The world was naked except for the appearance of a sudden shock of cloth, flown in from the direction she was walking––toward tomorrow, we assumed. She had batons as for marching or magic, and a circular wreath. She was ending and beginning. Four figures around her kept watch: lion, bull, angel, eagle.

“Hello, everyone!” we said to the world and her creatures, “You’ve come back! We thought you took off on us eons ago.”

“We were just laying low,” said the angel. “Poachers.” The eagle nodded, the bull gave a snort, and the lion stretched his mouth in a tremendous yawn.

“Well, it’s a good thing you’re here,” we said to the world.

Suddenly, she was gone.

“What’s happened to the world?” we cried out.

The angel, looking bored, moved his chin in the direction where she had been standing. “It’s your oyster now.”

We looked, and there it was.

The eagle, who had been preening, was suddenly alert.

What happened next happened very quickly. Later, we would replay it again and again, stunned that we had not moved more quickly. But that’s how these things go.

As we watched the eagle fly off, no doubt digesting the world he had eaten, the angel cupped his hand to light a cigarette. Then he said, “Yeah. He loves those things.”

That was yesterday. The eagle has not yet returned and the other three are asleep in a large pile of soft snores, the angel’s head on the lion’s torso, the lion leaning into the bull’s flank, the bull’s ear’s twitching.

They look cute like that, like one of those images someone might post, of a box of new cats. It’s funny to be here still noticing things like this, even after the world is all gone.

***

Inspired by a chance encounter with The World as depicted in a tarot deck.

Space Dragons

Findings in the field.

I’m telling you; it looks like a burned tree it’s so big. Taller than either of us. Tell me, what is something like this doing on a sheep farm? I’m calling all over, but you wouldn’t believe––

I know it. Had one on my land too, a few months back. Turns out it’s just part of a Dragon.

You know, you’ve been out here awhile. I know how things can get sometimes with no one to talk to. You sure you’re feeling alright? Maybe you should think about––

Space dragon. You know. One of those rich boy rockets.

Oh. He named it space dragon?

Just dragon. Space dragon is my distinction.

Well. How many more dragon parts do we suppose are going to be dropping out of the sky?

This makes three I know about, so far. So, it’s anybody’s guess.

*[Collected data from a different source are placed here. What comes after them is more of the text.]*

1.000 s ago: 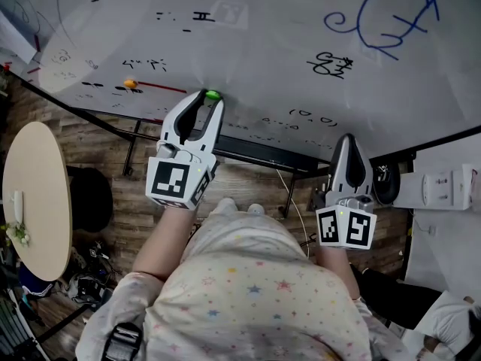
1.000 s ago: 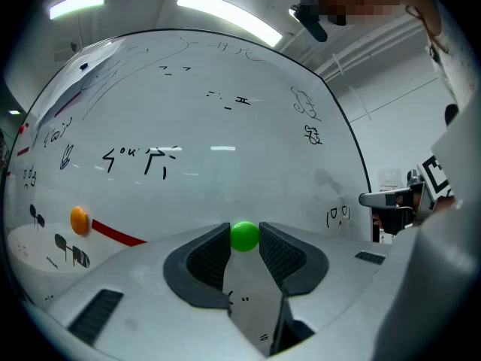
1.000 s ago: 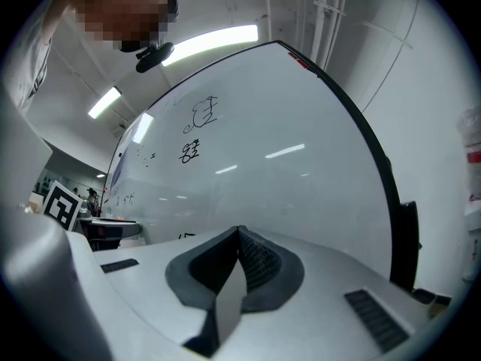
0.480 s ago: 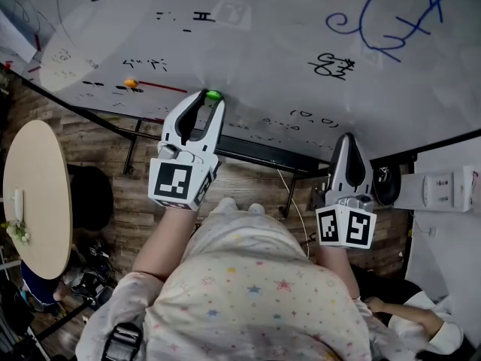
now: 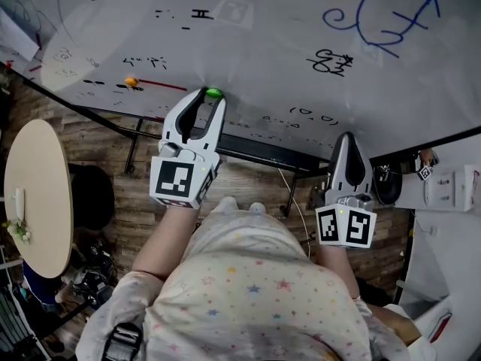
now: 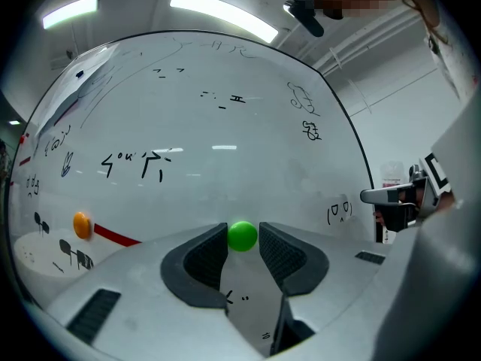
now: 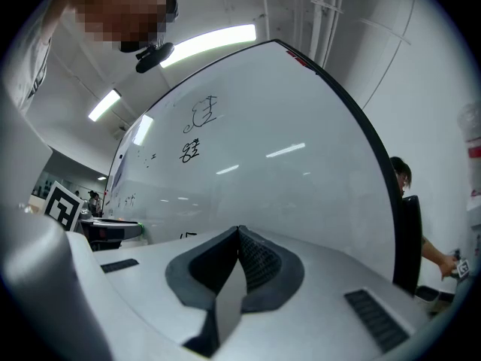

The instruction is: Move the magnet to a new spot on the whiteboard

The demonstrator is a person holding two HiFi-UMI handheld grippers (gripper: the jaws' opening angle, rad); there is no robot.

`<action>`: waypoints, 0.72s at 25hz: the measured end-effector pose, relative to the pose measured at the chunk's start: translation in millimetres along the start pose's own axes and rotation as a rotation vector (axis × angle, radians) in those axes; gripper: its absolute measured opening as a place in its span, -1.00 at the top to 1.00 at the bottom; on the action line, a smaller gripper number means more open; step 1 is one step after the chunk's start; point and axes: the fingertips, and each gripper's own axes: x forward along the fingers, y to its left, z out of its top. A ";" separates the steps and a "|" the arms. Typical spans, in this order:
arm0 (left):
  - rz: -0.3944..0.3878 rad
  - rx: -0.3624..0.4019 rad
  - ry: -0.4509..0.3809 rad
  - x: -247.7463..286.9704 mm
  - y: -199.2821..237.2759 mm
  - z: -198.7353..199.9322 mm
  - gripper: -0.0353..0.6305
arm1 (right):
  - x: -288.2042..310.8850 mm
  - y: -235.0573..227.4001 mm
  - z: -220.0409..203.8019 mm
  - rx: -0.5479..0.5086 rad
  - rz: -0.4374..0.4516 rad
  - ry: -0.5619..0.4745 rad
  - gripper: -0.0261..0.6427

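Observation:
A small green magnet (image 5: pixel 213 93) sticks to the whiteboard (image 5: pixel 263 43) near its lower edge. My left gripper (image 5: pixel 210 98) has its tips on either side of it. In the left gripper view the green magnet (image 6: pixel 242 235) sits between the two dark pads, which touch both its sides. An orange magnet (image 5: pixel 131 82) sits further left on the board, at the end of a red line (image 5: pixel 161 86). My right gripper (image 5: pixel 346 138) hangs lower right, off the board's edge, jaws shut and empty. The right gripper view shows its pads (image 7: pixel 252 258) pressed together.
The board carries black scribbles and a blue drawing (image 5: pixel 383 17). Its dark frame bar (image 5: pixel 255 153) runs below the magnets. A round wooden table (image 5: pixel 37 194) stands at the left over a wood floor. A white wall box (image 5: pixel 443 186) is at right.

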 end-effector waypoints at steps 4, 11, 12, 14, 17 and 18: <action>0.002 -0.003 -0.004 -1.1 0.1 0.9 0.53 | -2.1 -0.6 -0.5 0.001 -0.001 0.000 0.92; 0.006 -0.004 -0.008 -5.0 0.0 2.5 0.54 | -4.5 0.6 0.8 0.001 0.000 -0.003 0.92; 0.006 -0.004 -0.008 -5.7 0.1 2.7 0.54 | -4.7 1.1 1.0 0.002 0.001 -0.004 0.92; 0.007 -0.004 -0.007 -7.5 0.3 2.9 0.54 | -5.3 2.2 1.1 0.003 0.003 -0.004 0.92; 0.010 -0.002 -0.008 -10.7 0.8 3.4 0.54 | -6.3 4.4 0.8 0.004 0.007 -0.003 0.92; 0.011 -0.002 -0.007 -11.7 1.0 3.6 0.54 | -6.5 5.2 0.8 0.005 0.009 -0.004 0.92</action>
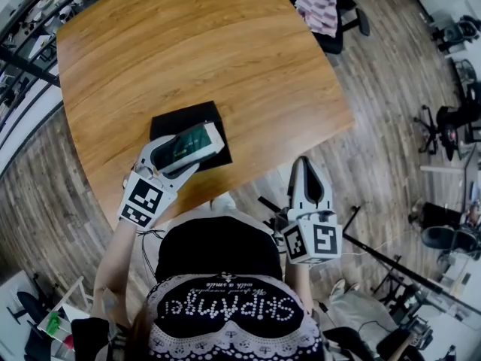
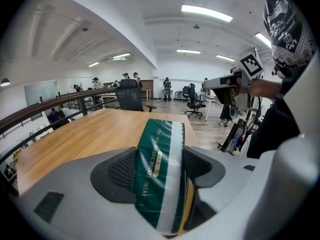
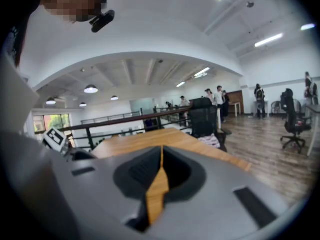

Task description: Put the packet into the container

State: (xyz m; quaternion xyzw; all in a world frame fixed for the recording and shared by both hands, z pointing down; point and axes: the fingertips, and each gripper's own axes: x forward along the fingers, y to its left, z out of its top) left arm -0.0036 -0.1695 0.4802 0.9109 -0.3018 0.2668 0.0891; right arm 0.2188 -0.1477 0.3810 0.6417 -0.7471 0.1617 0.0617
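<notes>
A green and white packet (image 1: 192, 143) is clamped between the jaws of my left gripper (image 1: 183, 156), above a flat black container (image 1: 189, 116) near the table's front edge. In the left gripper view the packet (image 2: 159, 169) fills the gap between the dark pads, its green side up with gold print. My right gripper (image 1: 304, 173) hangs off the table's front edge, to the right of the person's body, jaws closed with nothing between them. In the right gripper view its pads (image 3: 177, 171) meet along a thin line.
The wooden table (image 1: 195, 43) stretches away beyond the container. A chair with a pink cloth (image 1: 319, 11) stands at its far right corner. Office chairs (image 1: 449, 122) and cables stand on the wooden floor to the right. A railing (image 1: 22, 66) runs along the left.
</notes>
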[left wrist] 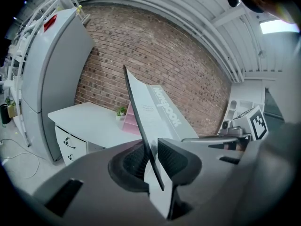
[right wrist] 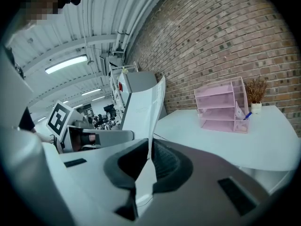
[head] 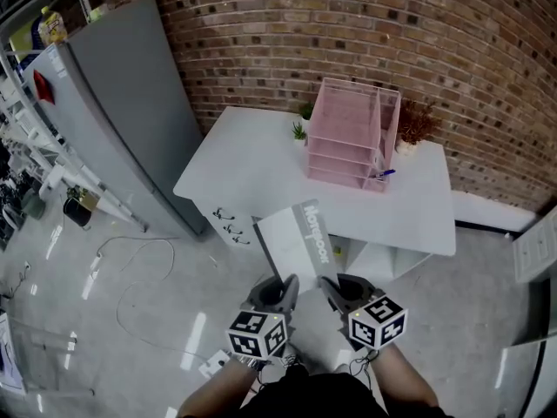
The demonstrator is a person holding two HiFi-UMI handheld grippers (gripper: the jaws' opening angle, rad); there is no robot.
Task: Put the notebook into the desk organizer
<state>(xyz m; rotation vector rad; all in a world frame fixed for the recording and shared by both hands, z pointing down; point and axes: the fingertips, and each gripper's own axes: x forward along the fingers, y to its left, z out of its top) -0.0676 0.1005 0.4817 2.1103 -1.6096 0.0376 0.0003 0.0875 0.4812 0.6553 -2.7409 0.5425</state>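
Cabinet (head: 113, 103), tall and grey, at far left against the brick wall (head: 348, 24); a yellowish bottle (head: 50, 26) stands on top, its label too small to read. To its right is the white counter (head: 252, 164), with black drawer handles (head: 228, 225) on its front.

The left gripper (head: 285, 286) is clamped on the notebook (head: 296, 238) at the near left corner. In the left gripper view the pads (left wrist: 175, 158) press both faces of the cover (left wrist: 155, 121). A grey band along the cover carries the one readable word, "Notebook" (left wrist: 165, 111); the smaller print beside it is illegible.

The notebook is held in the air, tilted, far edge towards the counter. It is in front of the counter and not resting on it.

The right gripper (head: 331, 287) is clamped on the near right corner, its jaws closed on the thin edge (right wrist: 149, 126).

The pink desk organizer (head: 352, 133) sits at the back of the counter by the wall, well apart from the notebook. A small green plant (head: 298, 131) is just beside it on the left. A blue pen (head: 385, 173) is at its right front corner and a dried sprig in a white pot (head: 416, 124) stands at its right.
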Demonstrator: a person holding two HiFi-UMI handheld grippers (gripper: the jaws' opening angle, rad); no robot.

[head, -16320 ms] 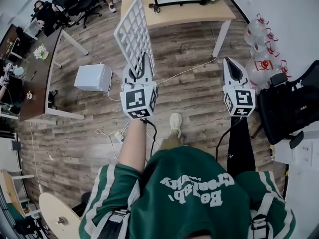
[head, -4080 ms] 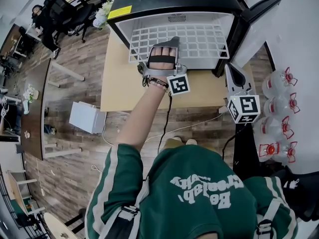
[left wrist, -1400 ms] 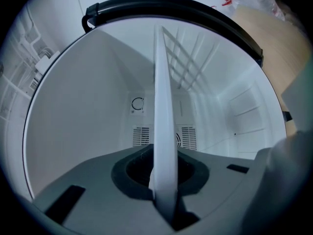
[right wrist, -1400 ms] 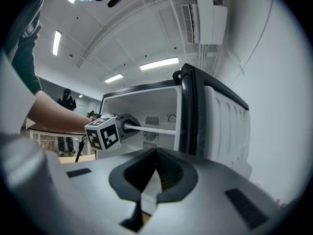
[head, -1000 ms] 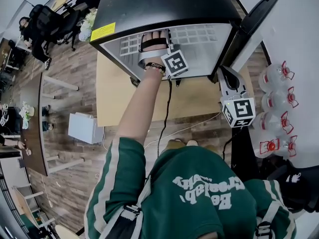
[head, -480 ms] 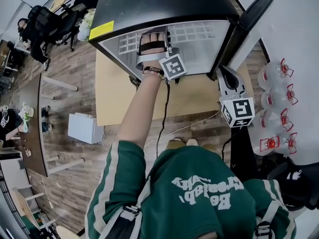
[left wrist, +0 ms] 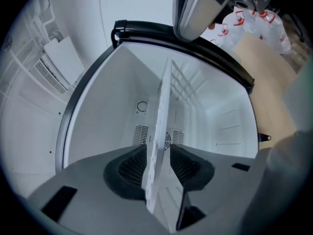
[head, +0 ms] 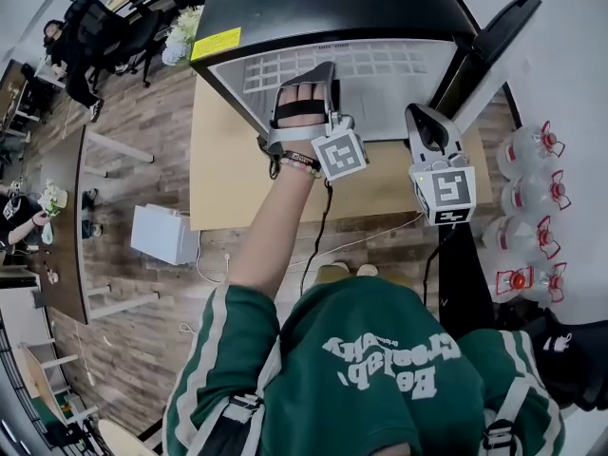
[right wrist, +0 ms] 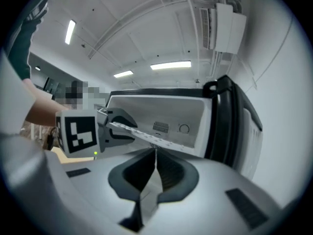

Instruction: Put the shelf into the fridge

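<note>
A black fridge [head: 332,8] stands open on a table, its interior white. The white wire shelf [head: 380,65] lies level inside it. My left gripper [head: 328,68] reaches into the opening with the shelf's near edge between its jaws. In the left gripper view the shelf [left wrist: 164,106] runs edge-on through my left gripper [left wrist: 157,160], whose jaws have just been closing and now press on it. My right gripper [head: 419,114] hovers at the fridge's front right, shut and empty. The right gripper view shows its pads [right wrist: 155,155] meeting, with the shelf [right wrist: 156,137] ahead.
The fridge door [head: 499,27] stands open at the right. The wooden table [head: 228,169] carries the fridge. Several water bottles [head: 527,217] crowd the floor at the right, a white box [head: 161,236] sits on the floor at the left, and people sit at desks far left.
My left gripper has drawn back a little toward the fridge's front edge, the shelf still between its jaws. My right gripper has moved up and closer to the fridge opening.
</note>
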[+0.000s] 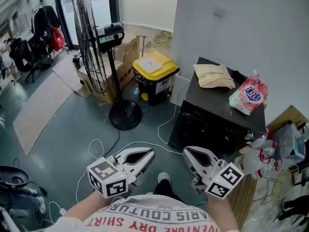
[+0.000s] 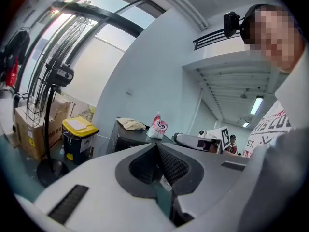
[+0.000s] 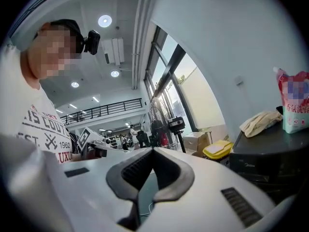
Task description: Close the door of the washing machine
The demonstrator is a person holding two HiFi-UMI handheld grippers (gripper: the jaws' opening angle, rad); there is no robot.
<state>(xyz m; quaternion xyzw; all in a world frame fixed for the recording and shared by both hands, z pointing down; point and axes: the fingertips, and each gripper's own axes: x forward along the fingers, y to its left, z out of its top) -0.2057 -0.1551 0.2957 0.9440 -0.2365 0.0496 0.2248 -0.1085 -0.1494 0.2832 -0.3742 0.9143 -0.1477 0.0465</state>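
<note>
- close to the body, left gripper (image 1: 150, 153) and right gripper (image 1: 187, 152) are held clenched, empty.
- washing machine (image 1: 207, 124) stands beyond, right, against the wall (image 1: 231, 28); its door is judged rigid and hinged, best pushed at its free edge.
- door outline is lost in the dark front; open or shut cannot be told.

Left hand-held gripper (image 2: 157, 146) — jaws together, empty, washing machine (image 2: 126, 140) beyond, yellow-lidded bin (image 2: 77, 128) leftward

Bare floor (image 1: 63, 129) left open before washing machine (image 1: 212, 124) front. Left side blocked by yellow bin (image 1: 155, 76), fan stand (image 1: 124, 114). Right side crowded by bags (image 1: 279, 140). White cable (image 1: 161, 125) laid across floor.
</note>
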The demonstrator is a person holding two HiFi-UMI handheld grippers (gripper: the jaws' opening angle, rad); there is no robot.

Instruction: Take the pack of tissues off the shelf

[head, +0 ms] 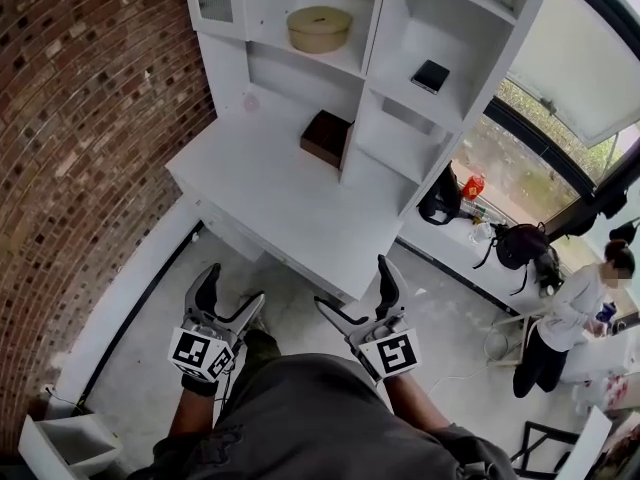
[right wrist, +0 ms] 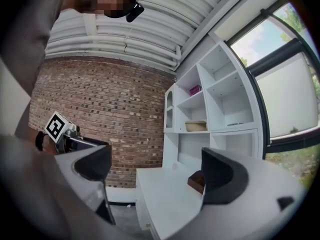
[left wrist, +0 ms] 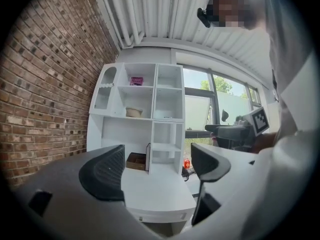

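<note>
The pack of tissues is a small pink packet on an upper shelf of the white shelf unit; it also shows in the right gripper view. The head view does not reach that shelf. Both grippers are held low in front of the unit's white desk top, well short of the shelves. My left gripper is open with nothing between its jaws. My right gripper is open too and empty. Each gripper shows at the edge of the other's view.
A tan round box, a dark flat item and a brown box sit in lower compartments. The brick wall runs along the left. At the right are a black backpack and a person. A white crate stands at the lower left.
</note>
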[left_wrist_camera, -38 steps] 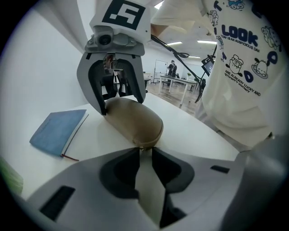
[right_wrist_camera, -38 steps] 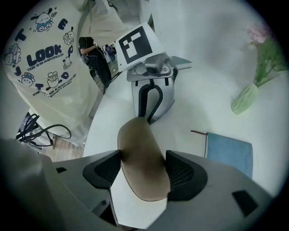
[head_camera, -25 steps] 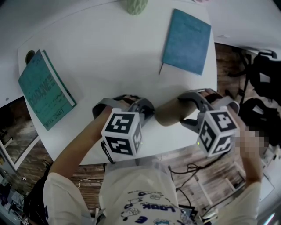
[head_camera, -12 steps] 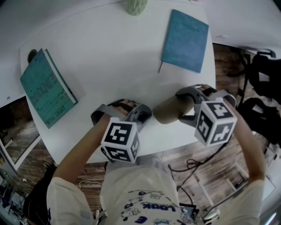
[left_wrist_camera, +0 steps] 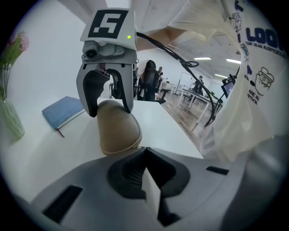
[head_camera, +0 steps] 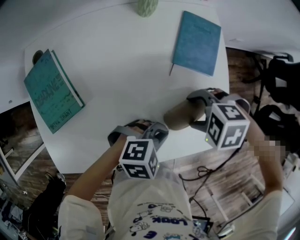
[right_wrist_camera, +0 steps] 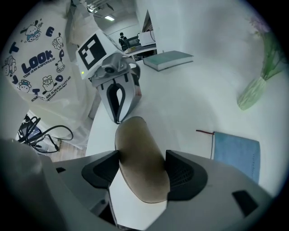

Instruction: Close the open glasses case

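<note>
White table (head_camera: pixel 117 70), books at far edges. Tan glasses case (head_camera: pixel 179 118) lies near the front edge, lid down. Right gripper (head_camera: pixel 200 111) sits astride it, jaws spread wide, pads at its sides. Left gripper (head_camera: pixel 140 128) is pinched together, empty, just beside the case's end.

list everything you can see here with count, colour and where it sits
table: 1, white, under everything
glasses case: 1, tan, looks closed, near the front edge, right of centre
book: 1, teal, left side
notebook: 1, blue, far right
vase: 1, green, far edge
left gripper: 1, grey, shut, empty, beside the case
right gripper: 1, grey, jaws astride the case
arms: 2, bare, behind the grippers
</note>
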`<action>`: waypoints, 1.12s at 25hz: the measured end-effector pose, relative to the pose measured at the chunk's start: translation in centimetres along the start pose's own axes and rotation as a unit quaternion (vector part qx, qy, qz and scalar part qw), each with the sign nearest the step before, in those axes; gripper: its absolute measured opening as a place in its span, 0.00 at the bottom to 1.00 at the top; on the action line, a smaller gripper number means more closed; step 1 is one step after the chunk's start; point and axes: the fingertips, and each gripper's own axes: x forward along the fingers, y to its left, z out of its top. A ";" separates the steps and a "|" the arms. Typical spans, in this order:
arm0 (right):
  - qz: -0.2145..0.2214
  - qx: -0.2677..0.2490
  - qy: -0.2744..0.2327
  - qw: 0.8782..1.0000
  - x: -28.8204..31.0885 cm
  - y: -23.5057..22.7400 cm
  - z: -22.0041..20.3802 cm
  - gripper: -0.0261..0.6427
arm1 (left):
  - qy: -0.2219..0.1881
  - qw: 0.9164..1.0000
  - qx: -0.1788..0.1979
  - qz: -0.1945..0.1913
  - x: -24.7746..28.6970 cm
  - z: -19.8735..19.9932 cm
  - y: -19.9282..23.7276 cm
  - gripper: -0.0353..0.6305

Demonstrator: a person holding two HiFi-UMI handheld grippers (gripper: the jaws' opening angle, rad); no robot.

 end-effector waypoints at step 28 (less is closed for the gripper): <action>-0.059 0.508 -0.174 0.842 1.5 0.1 5.0 0.50 | -0.010 0.991 -0.104 0.085 -3.7 -3.5 1.4 0.05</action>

So, are they coming to get it?

I don’t doubt they’ll want it. But seeing as it landed in my field, I said they can decide what its worth to them and make me an offer.

What did they say?

Said they’d get back to me. Next I heard, they were giving a press conference about the next launch.

More dragons?

We can only imagine.

***

Inspired by this New York Times article about debris from the Space X program landing on an Australian sheep farm. The debris is believed to be one of several Dragon spacecraft used during a mission to the International Space Station in May of last year.

Reef Bodies

Underwater museums.

See the reef people, bodies given over to coral, algae, seagrasses, sheltering conch, crustaceans: boy with a face in his hands, man with a head of branches; history’s dead and the severed heads of oracles, waiting rebukes to the next sales pitch that begins with a story of progress unlimited. 

See the men with manes of seagrass, the ships for swimming through, the work of a lifetime to be schooled by fish.

After twenty centuries of stony sleep, what rough beast, its hour come at last, slouches to the shore to be reborn?

***

Inspired by the underwater sculptures of Jason deCaires Taylor. The italicized phrase in the final lines comes from “The Second Coming” by William Butler Yeats.